« J’ai dû changer la tactique au milieu du deuxième set » : Fils évoque la clé de son succès renversant contre Jodar
Bousculé par Rafael Jodar, Arthur Fils a dû changer de plan pour s’en sortir à Barcelone. Avant la finale contre Andrey Rublev, le Français explique comment il a gardé son énergie et son sang-froid toute la semaine.
Arthur Fils disputera la deuxième finale de sa saison 2026. Après l’ATP 500 de Doha, le Français tentera de remporter le tournoi de Barcelone ce dimanche contre Andrey Rublev. Le 30e mondial a trouvé la solution pour venir à bout du prometteur Rafael Jodar (3-6, 6-3, 6-2 en 1h51).
Bousculé par la wild card espagnole, Fils a renversé la situation et visera un 4e titre en carrière. Avant cela, il est revenu sur sa performance contre le joueur de 19 ans, qui sera déjà 42e mondial lundi prochain.
« Dans le troisième, je me sentais de mieux en mieux »
« C'était un match difficile contre un super adversaire. Ce gamin va devenir très, très fort. Il me dépassait en vitesse pendant un set et demi. C'est sûr qu'il frappait très très fort. J'ai commencé le match en pensant qu'il allait peut-être louper, mais au final il frappait très bien, il me faisait louper.
J'ai dû changer la tactique au milieu du deuxième set. J'ai commencé à le faire bouger un peu plus, à utiliser mon coup droit et mon revers long de ligne. Je pense que ça a été la clé du match.
C'est grâce à ça que j'ai réussi à faire tourner le deuxième set. Dans le troisième, je suis passé devant et je me sentais de mieux en mieux. Mais c'est sûr que pendant un set et demi, ce n'était pas facile...
« Quand je perds un set, ce n'est pas la mer à boire »
Mais j'ai dû sauver deux balles de match lors de mon premier tour (contre Atmane). Alors, quand je perds juste un set, ce n'est pas la mer à boire. Physiquement, tout va bien. Je me sens bien, même dans la tête. Demain (dimanche), j'ai un gros match à jouer contre un très très bon joueur.

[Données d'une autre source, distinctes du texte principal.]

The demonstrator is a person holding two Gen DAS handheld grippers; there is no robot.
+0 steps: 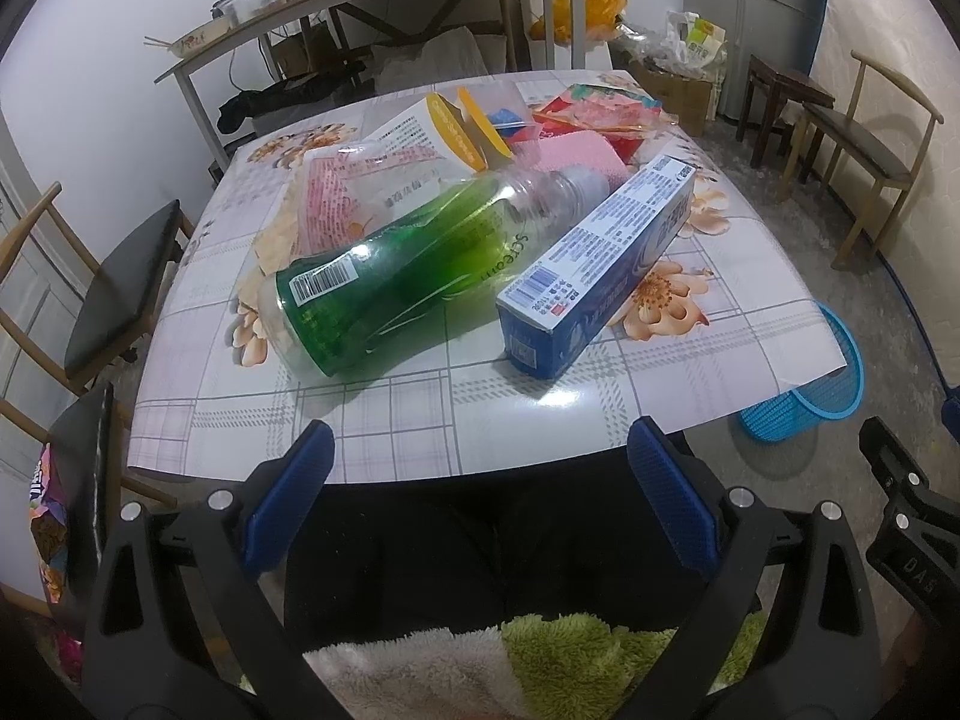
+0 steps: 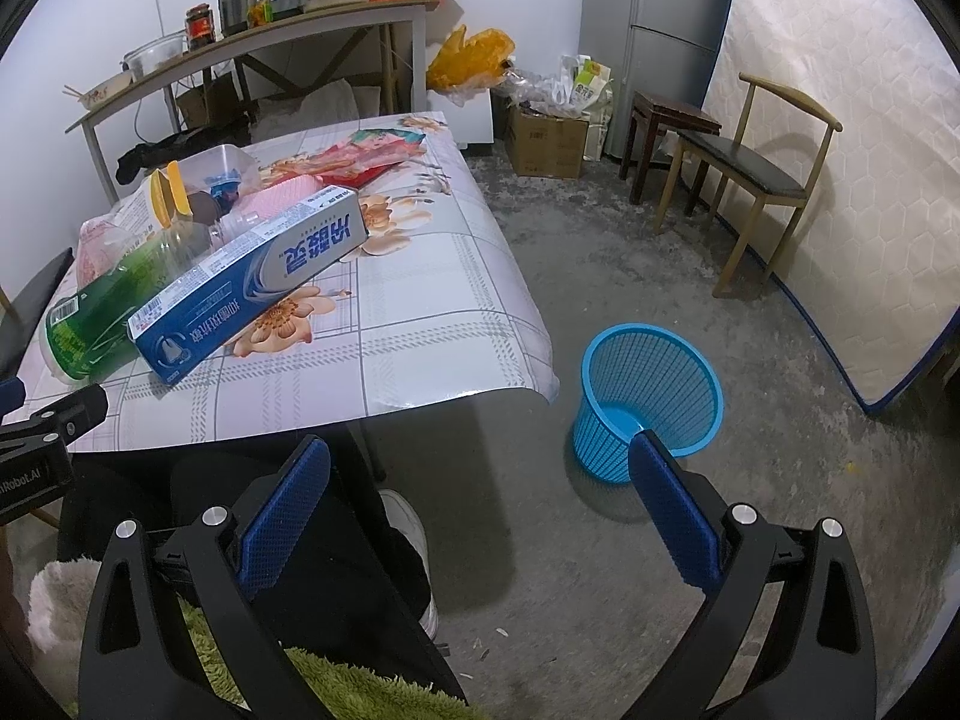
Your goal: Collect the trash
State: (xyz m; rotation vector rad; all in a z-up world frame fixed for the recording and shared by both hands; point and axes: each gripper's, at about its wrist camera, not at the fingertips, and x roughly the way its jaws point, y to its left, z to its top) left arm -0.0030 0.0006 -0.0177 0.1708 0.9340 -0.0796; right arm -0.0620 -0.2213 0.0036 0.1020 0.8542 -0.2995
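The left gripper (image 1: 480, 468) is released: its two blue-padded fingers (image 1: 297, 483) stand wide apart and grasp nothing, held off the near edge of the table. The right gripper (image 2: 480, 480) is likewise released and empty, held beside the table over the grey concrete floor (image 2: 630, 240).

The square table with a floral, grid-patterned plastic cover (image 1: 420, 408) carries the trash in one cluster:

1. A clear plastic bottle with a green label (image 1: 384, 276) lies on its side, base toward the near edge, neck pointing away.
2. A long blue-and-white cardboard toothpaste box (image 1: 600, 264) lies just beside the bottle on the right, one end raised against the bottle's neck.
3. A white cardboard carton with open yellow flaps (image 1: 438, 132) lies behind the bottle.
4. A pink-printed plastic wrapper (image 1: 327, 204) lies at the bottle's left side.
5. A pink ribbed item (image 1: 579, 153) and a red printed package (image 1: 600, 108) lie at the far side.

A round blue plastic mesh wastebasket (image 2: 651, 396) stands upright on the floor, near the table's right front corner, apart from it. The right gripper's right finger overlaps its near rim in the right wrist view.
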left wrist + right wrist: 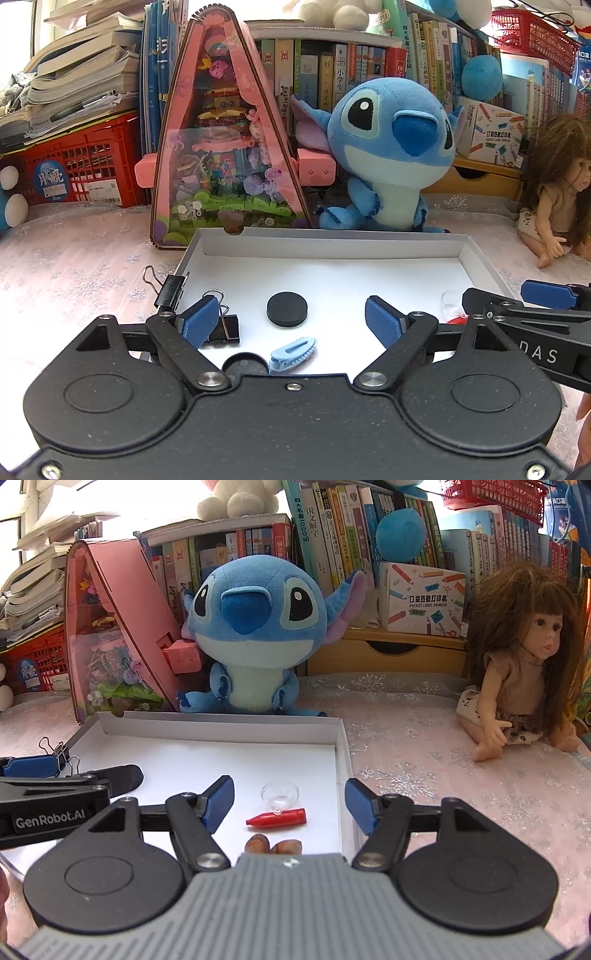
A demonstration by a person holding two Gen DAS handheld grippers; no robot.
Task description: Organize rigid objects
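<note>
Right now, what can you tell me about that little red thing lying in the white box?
The red piece looks like smooth, glossy plastic, shaped like a bullet or crayon tip: a cylinder tapering to a blunt point at its left end. It lies flat on its side on the floor of the white box, near the right wall. A small clear cup rests right behind it, seemingly touching. Two brown nut-like pieces sit just in front, apart from it. It lies between the right gripper's open fingers, untouched.
</note>
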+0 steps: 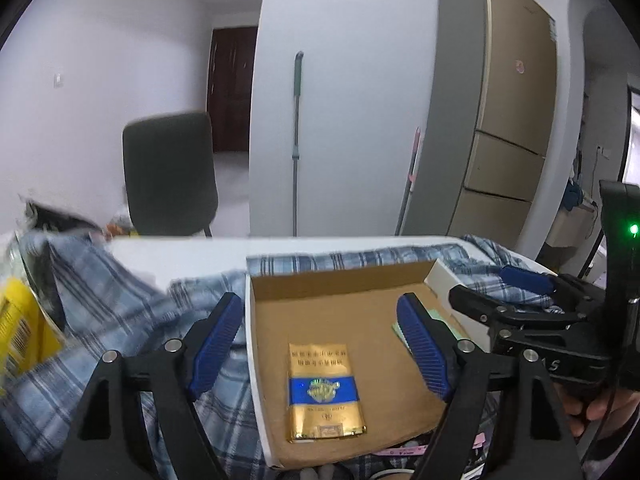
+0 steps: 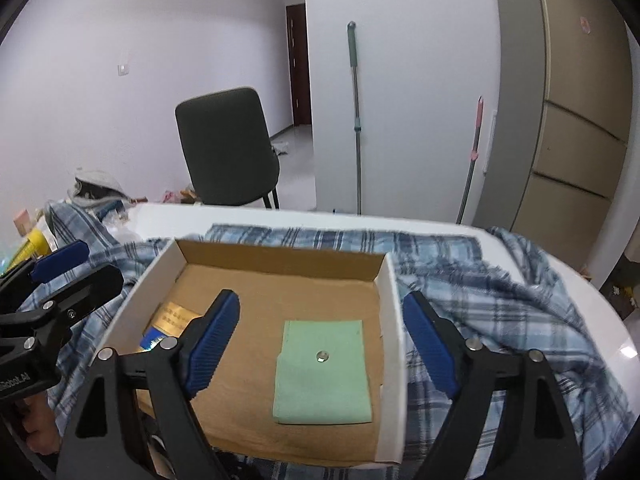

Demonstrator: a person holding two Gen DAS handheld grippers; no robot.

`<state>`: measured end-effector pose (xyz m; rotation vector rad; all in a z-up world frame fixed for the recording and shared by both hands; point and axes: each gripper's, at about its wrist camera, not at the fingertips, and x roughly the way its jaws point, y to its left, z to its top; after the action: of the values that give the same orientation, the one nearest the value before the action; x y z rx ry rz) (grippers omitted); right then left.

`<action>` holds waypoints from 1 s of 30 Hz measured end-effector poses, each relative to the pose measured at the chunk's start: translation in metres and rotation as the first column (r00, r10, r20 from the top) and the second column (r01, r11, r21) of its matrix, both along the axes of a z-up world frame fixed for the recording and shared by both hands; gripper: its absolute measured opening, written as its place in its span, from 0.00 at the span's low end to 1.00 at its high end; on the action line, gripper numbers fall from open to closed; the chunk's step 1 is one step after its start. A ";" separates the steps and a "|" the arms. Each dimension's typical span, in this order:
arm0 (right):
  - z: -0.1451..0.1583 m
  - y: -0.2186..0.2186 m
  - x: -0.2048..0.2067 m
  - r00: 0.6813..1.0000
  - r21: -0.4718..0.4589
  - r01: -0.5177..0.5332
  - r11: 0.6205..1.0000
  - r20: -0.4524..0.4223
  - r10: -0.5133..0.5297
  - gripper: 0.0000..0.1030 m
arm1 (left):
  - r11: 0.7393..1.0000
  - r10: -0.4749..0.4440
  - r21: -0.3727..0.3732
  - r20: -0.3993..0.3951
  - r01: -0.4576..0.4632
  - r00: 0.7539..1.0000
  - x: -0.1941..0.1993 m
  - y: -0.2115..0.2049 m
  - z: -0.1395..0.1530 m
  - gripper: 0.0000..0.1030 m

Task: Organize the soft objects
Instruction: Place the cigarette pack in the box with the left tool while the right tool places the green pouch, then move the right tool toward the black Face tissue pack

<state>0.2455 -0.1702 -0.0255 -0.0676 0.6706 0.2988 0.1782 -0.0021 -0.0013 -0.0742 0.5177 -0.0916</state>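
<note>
Both jaws gape over the box; green pouch lies between the right pair.

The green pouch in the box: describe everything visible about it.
The green pouch is a flat, pale green rectangle that looks like soft cloth or felt, with a small round metal snap near its middle and a flap edge along its left side. It lies flat on the brown floor of the box, toward the right wall, apart from the gold packet. Nothing grips it; the right gripper hovers over it, jaws open.
</note>
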 end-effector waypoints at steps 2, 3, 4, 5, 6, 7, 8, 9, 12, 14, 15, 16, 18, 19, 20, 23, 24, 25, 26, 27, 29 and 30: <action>0.011 -0.003 -0.003 1.000 0.002 0.005 1.000 0.018 -0.005 0.81 | 1.000 0.011 0.012 0.038 -0.012 0.999 -0.008 0.000 0.015 0.79; 0.019 -0.004 -0.006 0.999 0.002 0.007 1.000 0.034 -0.008 0.81 | 1.000 0.011 -0.001 0.049 -0.011 0.999 -0.012 0.002 0.022 0.79; 0.026 -0.006 -0.010 0.999 0.003 0.007 1.000 0.051 -0.007 0.81 | 1.000 0.012 -0.013 0.060 -0.011 0.998 -0.016 0.003 0.029 0.79; 0.034 -0.007 -0.014 0.998 0.003 0.005 1.000 0.067 -0.006 0.81 | 1.000 0.015 -0.022 0.071 -0.013 0.997 -0.022 0.004 0.037 0.79; 0.041 -0.009 -0.018 0.997 0.003 0.004 1.000 0.083 -0.004 0.81 | 1.000 0.016 -0.026 0.081 -0.014 0.997 -0.026 0.004 0.042 0.79; 0.049 -0.010 -0.023 0.995 0.003 0.005 1.000 0.099 -0.005 0.81 | 0.999 0.015 -0.029 0.097 -0.013 0.995 -0.033 0.004 0.049 0.79; 0.057 -0.012 -0.028 0.993 0.005 0.006 1.000 0.116 -0.007 0.81 | 1.000 0.017 -0.027 0.113 -0.014 0.993 -0.041 0.003 0.058 0.79; 0.066 -0.015 -0.035 0.991 0.011 0.008 1.000 0.136 -0.009 0.81 | 0.999 0.023 -0.027 0.119 -0.020 0.993 -0.049 0.002 0.067 0.79; 0.090 -0.023 -0.063 0.970 0.020 0.061 0.998 0.234 -0.065 0.81 | 0.999 0.036 -0.026 0.165 -0.032 0.986 -0.073 0.000 0.086 0.79; 0.105 -0.028 -0.083 0.952 0.021 0.072 0.997 0.297 -0.075 0.81 | 0.999 0.040 -0.025 0.193 -0.036 0.980 -0.090 -0.002 0.096 0.79; 0.113 -0.031 -0.093 0.944 0.026 0.073 0.997 0.321 -0.078 0.81 | 0.999 0.039 -0.027 0.200 -0.034 0.979 -0.096 -0.003 0.097 0.79; 0.119 -0.034 -0.101 0.941 0.036 0.068 0.997 0.331 -0.076 0.82 | 0.999 0.037 -0.029 0.210 -0.032 0.977 -0.105 -0.002 0.100 0.79; 0.128 -0.040 -0.117 0.939 0.056 0.048 0.997 0.337 -0.064 0.83 | 0.999 0.034 -0.029 0.236 -0.028 0.971 -0.122 -0.004 0.103 0.79; 0.131 -0.042 -0.124 0.938 0.060 0.042 0.997 0.342 -0.060 0.83 | 0.999 0.035 -0.027 0.243 -0.029 0.969 -0.127 -0.005 0.102 0.79; 0.132 -0.044 -0.132 0.935 0.059 0.036 0.998 0.350 -0.055 0.83 | 0.999 0.040 -0.026 0.254 -0.034 0.966 -0.134 -0.007 0.101 0.79; 0.130 -0.049 -0.152 0.926 0.048 0.040 0.998 0.375 -0.055 0.83 | 0.999 0.042 0.006 0.281 -0.046 0.959 -0.151 -0.016 0.088 0.79; 0.128 -0.050 -0.156 0.925 0.046 0.043 0.998 0.376 -0.057 0.83 | 0.999 0.039 0.008 0.277 -0.042 0.960 -0.155 -0.018 0.083 0.79; 0.126 -0.051 -0.159 0.925 0.046 0.047 0.998 0.375 -0.061 0.83 | 0.999 0.033 0.001 0.266 -0.035 0.963 -0.158 -0.019 0.076 0.79; 0.122 -0.053 -0.163 0.926 0.048 0.054 0.997 0.372 -0.068 0.83 | 1.000 0.025 -0.006 0.250 -0.024 0.968 -0.159 -0.021 0.070 0.79; 0.119 -0.055 -0.166 0.926 0.050 0.058 0.997 0.370 -0.072 0.83 | 1.000 0.019 -0.010 0.241 -0.017 0.970 -0.158 -0.023 0.067 0.79; 0.111 -0.060 -0.172 0.928 0.051 0.075 0.996 0.363 -0.088 0.84 | 1.000 0.011 -0.012 0.241 -0.008 0.970 -0.161 -0.026 0.055 0.79; 0.107 -0.062 -0.175 0.928 0.052 0.079 0.996 0.361 -0.092 0.84 | 1.000 0.009 -0.005 0.248 -0.008 0.969 -0.161 -0.029 0.051 0.79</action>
<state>0.0706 -0.2325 0.0811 -0.0563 0.2982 0.2064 0.0173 -0.0316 0.0493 -0.0677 0.2674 -0.0916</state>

On va voir ce que ça donne, mais je pense que je serai prêt. J'ai perdu beaucoup moins d'énergie qu’à Miami. C'est surtout ça qu'on essaie de faire avec l'équipe. De rester tranquille même si on gagne.
Pas trop d'émotions. Toute cette semaine, c'est ce qu'on a fait. Pas de très grosses célébrations. Ça gagne, puis on retourne au travail. Si on gagne le tournoi, c'est une célébration.
Sinon, c'est tout. Je pense que c'est pas mal comme ça. Ça me permet de garder beaucoup d'influx nerveux. Et d'être prêt pour les derniers matchs de la semaine », a assuré Fils pour l’Équipe.